Il giovane adorava trascorrere il tempo libero con lei.
«A proposito, come sta andando la preparazione fisica per le gare del prossimo mese?»
«Bene, sono massacranti, ma i risultati si vedono già e per l’inizio delle gare, sarò in forma pronto a fronteggiarmi con tutti», le strizzò l’occhio il giovane convinto delle proprie abilità.
La donna, che una volta al mese riusciva ad andare a vedere gli allenamenti, sorrise orgogliosa. Parlava sempre con il maestro e a detta sua, Jack era nato per quello sport. Con il suo fisico snello e le lunghe leve per la sua età, riusciva a sfoderare colpi decisivi dove gli altri non arrivavano, neutralizzando così le difese dei suoi avversari.

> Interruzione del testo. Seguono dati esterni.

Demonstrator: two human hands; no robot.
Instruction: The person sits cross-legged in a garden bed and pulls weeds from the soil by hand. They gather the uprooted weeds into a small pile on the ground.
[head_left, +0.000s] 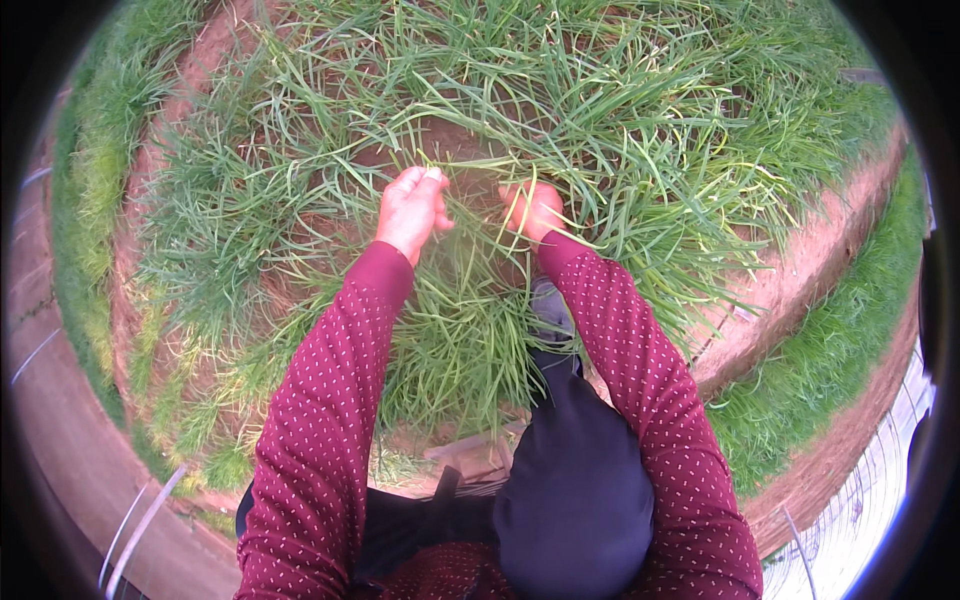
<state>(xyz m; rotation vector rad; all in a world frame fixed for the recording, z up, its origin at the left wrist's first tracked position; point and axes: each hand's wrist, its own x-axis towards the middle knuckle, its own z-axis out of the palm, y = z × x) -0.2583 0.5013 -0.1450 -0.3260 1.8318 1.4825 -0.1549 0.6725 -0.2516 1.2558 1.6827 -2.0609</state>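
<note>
My left hand (415, 206) is raised over the bed, with a thin green blade pinched between thumb and forefinger. To its right, my right hand (534, 208) is curled among long narrow leaves, some of which cross in front of it; whether it grips any is not plain. Strands of leaf stretch between the two hands. Long-leaved green plants (652, 142), resembling garlic chives, spread around both hands. Below and between my forearms lies a thick heap of the same leaves (472, 337). Brown soil (454, 142) shows just beyond my hands.
My dark-trousered knee (577, 487) is bent at the lower middle, with a grey shoe (551, 307) beside the leaf heap. Earth ridges (795, 255) run along both sides, with more green rows (810, 375) beyond. Thin curved rods (142, 525) stand at lower left.
</note>
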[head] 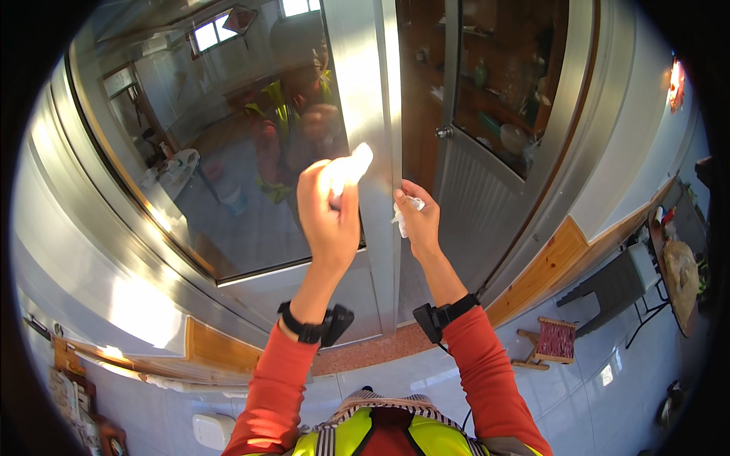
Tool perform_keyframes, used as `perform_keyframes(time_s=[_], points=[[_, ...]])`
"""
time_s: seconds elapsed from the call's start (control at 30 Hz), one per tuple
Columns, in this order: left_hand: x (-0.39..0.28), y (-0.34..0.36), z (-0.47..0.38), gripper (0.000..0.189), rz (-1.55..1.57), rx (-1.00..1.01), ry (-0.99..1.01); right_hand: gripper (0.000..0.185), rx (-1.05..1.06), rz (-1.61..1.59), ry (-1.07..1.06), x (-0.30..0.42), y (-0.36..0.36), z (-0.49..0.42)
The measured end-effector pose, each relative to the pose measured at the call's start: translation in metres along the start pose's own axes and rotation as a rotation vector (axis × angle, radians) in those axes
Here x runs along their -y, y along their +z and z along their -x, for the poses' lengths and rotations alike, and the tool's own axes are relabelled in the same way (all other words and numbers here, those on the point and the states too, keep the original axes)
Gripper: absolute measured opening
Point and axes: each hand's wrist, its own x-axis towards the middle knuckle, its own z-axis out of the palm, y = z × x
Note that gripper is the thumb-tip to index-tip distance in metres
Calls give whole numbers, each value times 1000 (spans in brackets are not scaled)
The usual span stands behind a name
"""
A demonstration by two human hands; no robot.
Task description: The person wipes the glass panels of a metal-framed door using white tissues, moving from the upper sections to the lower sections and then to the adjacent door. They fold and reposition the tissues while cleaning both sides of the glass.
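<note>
A bunched white tissue or cloth (360, 159) is gripped in my left hand (328, 222), raised before the metal frame (365, 85) of a glazed door leaf. Strong sunlight washes out the detail of that white piece. My right hand (423, 225) pinches a second crumpled white piece (404, 225), which looks like tissue or thin plastic. Its fingers are by the free edge of the same leaf; whether they touch the metal I cannot tell. The glass pane (228, 142) to the left reflects a person and a room. Each wrist wears a black strap with a small device.
Right of the doorway edge, another door leaf (485, 165) with a round knob (443, 132) stands swung inward. A reddish stone threshold (376, 347) lies below. On the tiled floor at right are a folding stool (553, 340) and a table (687, 310); a white bin (212, 430) is lower left.
</note>
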Motion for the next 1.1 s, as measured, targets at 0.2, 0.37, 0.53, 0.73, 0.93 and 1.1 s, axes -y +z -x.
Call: perform_keyframes(time_s=[0.2,0.37,0.53,0.73,0.93,1.1], points=[[29,55,-16,24,-415,67,441,25,-16,257,-134,-9,-2,-11],[68,63,28,24,-449,149,479,26,-31,425,-196,-13,-4,-21],[71,56,66,21,-428,288,336,26,3,459,-235,-11,-5,-26],[41,46,28,24,-408,154,471,22,-27,517,-202,-10,-4,-19],[49,55,-4,30,-521,126,528,21,-33,487,-167,-7,-4,-19],[61,53,25,28,-507,209,540,21,-5,512,-165,-5,-6,-21]])
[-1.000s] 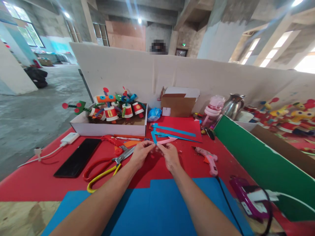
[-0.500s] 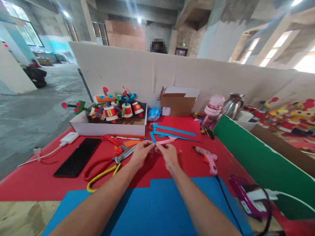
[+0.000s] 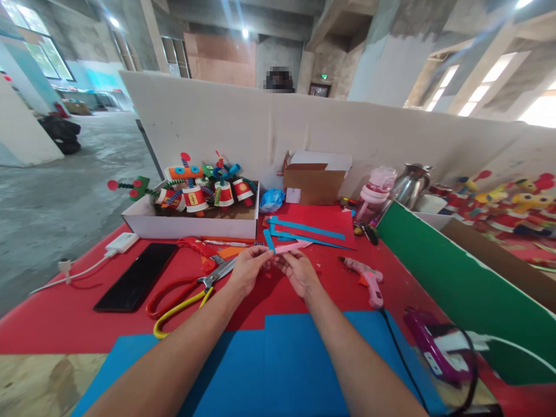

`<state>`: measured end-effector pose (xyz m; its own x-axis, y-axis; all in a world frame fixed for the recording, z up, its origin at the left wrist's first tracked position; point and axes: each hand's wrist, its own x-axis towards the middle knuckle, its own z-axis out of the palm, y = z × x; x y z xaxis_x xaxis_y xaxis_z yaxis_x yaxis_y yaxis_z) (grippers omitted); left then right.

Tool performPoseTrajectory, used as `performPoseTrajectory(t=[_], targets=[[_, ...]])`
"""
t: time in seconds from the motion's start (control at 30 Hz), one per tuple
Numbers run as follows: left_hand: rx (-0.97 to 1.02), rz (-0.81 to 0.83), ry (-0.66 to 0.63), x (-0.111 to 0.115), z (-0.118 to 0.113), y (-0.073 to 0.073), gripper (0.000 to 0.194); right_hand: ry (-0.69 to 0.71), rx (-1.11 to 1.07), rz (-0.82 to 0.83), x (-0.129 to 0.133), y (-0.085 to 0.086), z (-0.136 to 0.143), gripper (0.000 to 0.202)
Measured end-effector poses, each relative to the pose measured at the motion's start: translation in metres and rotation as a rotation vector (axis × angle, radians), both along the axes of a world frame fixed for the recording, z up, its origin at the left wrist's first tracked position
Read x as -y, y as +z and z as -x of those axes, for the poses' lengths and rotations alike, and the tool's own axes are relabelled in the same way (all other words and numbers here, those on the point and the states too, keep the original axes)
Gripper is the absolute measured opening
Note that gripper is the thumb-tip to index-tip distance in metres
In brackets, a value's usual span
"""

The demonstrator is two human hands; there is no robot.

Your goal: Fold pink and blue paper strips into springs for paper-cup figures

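A blue paper strip (image 3: 269,240) and a pink paper strip (image 3: 290,247) meet at my fingertips, above the red table covering. My left hand (image 3: 248,269) pinches the strips where they join. Close beside it, my right hand (image 3: 299,272) has its fingers partly spread under the pink strip; whether they grip it is hard to tell. More blue strips (image 3: 310,229) lie on red paper just beyond my hands. Large scissors (image 3: 209,282) with red and yellow handles rest left of my left hand. A pink glue gun (image 3: 369,281) lies to the right.
A white box (image 3: 191,227) holds paper-cup figures at the back left. Nearby are a black phone (image 3: 136,278), a blue sheet (image 3: 304,359), a cardboard box (image 3: 313,184), a pink bottle (image 3: 376,194), a purple power strip (image 3: 438,347) and a green-sided box (image 3: 460,289).
My right hand's fingers have loosened and spread a little, moving slightly right. The pink strip shows more fully between my hands. My left hand keeps its pinch.
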<state>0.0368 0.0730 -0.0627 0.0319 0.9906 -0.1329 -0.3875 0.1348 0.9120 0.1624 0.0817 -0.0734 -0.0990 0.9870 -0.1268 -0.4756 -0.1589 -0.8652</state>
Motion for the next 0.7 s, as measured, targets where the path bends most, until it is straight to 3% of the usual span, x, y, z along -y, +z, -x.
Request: performPoseTrajectory(t=[0.27,0.7], targets=[[-0.021,0.004,0.003,-0.0013,-0.0002,-0.0019,0.033,0.021,-0.038,-0.014,0.0045,0.0023,0.0030,0.035],[-0.051,-0.036,0.015,0.0034,-0.0012,0.0005,0.025,-0.052,0.201,-0.062,0.0057,0.0000,0.0053,0.027]])
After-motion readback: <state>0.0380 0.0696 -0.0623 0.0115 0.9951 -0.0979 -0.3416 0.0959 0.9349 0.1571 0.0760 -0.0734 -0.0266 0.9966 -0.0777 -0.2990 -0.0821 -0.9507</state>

La cena era sempre il momento per una sana e bella chiacchierata e il ragazzo se la godeva pienamente ogni volta. La madre non andava mai oltre alle domande generiche, lasciando così la giusta privacy al figlio, che quando ne aveva bisogno le raccontava spontaneamente ogni cosa. Di Stella, la ragazza per cui perdeva la testa da anni, non le aveva mai accennato nulla, forse per il semplice fatto che con lei non aveva mai avuto un vero e proprio contatto. Si era comunque convinto che, in uno dei giorni seguenti, glielo avrebbe detto. Sicuramente, avrebbe ricevuto qualche consiglio utile per combattere la sua forte timidezza e andarle finalmente a parlare. Il sol pensiero gli faceva tremare le gambe e gli contorceva lo stomaco. Parlarne voleva dire trasformare i suoi pensieri in realtà, una realtà in cui lei gli era tremendamente distante. La paura e la tensione erano sempre al massimo quando si trattava dell'amata.
Dopo aver aiutato la madre a sparecchiare e lavare i piatti, entrambi si misero sul divano davanti a una delle puntate della terza stagione di una nota serie poliziesca, per la quale la donna, a furia di guardarla con il figlio, nutriva un certo interesse. Dopo poco tempo però, entrambi caddero in un sonno profondo, stanchi delle rispettive giornate.